WORK REQUEST | Replicate the data exactly, every line included.

DATASET EXCERPT |
▬▬▬
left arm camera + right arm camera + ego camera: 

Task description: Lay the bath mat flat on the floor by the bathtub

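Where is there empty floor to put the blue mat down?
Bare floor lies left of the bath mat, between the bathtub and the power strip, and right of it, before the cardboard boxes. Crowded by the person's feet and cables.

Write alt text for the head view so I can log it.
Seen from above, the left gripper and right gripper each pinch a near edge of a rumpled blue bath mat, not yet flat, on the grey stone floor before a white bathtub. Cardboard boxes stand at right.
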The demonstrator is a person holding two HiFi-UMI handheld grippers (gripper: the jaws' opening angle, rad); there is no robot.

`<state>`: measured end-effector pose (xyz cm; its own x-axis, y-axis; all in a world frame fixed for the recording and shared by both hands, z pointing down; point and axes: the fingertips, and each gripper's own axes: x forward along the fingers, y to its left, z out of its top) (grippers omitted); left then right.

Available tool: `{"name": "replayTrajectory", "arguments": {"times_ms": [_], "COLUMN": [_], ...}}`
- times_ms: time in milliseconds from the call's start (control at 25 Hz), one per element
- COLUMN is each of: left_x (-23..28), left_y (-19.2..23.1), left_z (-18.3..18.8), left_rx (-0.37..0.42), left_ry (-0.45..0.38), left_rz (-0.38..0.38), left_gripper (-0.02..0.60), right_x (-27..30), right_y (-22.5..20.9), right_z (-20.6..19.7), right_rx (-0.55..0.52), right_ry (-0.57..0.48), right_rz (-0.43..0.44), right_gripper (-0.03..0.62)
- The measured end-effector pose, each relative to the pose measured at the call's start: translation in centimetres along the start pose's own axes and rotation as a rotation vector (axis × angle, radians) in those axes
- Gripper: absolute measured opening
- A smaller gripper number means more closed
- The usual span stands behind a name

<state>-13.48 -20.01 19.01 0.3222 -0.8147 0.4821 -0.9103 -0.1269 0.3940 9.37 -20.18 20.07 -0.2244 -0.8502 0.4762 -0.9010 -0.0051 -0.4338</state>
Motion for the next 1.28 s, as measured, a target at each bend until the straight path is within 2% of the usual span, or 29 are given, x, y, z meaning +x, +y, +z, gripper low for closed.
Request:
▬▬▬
RESULT FOR THIS TASK |
left arm camera + right arm camera + ego camera: 

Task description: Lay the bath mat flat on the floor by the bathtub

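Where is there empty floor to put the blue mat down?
Bare floor lies left of the bath mat, between the bathtub and the power strip, and right of it, before the cardboard boxes. Crowded by the person's feet and cables.

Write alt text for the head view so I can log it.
Seen from above, the left gripper and right gripper each pinch a near edge of a rumpled blue bath mat, not yet flat, on the grey stone floor before a white bathtub. Cardboard boxes stand at right.
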The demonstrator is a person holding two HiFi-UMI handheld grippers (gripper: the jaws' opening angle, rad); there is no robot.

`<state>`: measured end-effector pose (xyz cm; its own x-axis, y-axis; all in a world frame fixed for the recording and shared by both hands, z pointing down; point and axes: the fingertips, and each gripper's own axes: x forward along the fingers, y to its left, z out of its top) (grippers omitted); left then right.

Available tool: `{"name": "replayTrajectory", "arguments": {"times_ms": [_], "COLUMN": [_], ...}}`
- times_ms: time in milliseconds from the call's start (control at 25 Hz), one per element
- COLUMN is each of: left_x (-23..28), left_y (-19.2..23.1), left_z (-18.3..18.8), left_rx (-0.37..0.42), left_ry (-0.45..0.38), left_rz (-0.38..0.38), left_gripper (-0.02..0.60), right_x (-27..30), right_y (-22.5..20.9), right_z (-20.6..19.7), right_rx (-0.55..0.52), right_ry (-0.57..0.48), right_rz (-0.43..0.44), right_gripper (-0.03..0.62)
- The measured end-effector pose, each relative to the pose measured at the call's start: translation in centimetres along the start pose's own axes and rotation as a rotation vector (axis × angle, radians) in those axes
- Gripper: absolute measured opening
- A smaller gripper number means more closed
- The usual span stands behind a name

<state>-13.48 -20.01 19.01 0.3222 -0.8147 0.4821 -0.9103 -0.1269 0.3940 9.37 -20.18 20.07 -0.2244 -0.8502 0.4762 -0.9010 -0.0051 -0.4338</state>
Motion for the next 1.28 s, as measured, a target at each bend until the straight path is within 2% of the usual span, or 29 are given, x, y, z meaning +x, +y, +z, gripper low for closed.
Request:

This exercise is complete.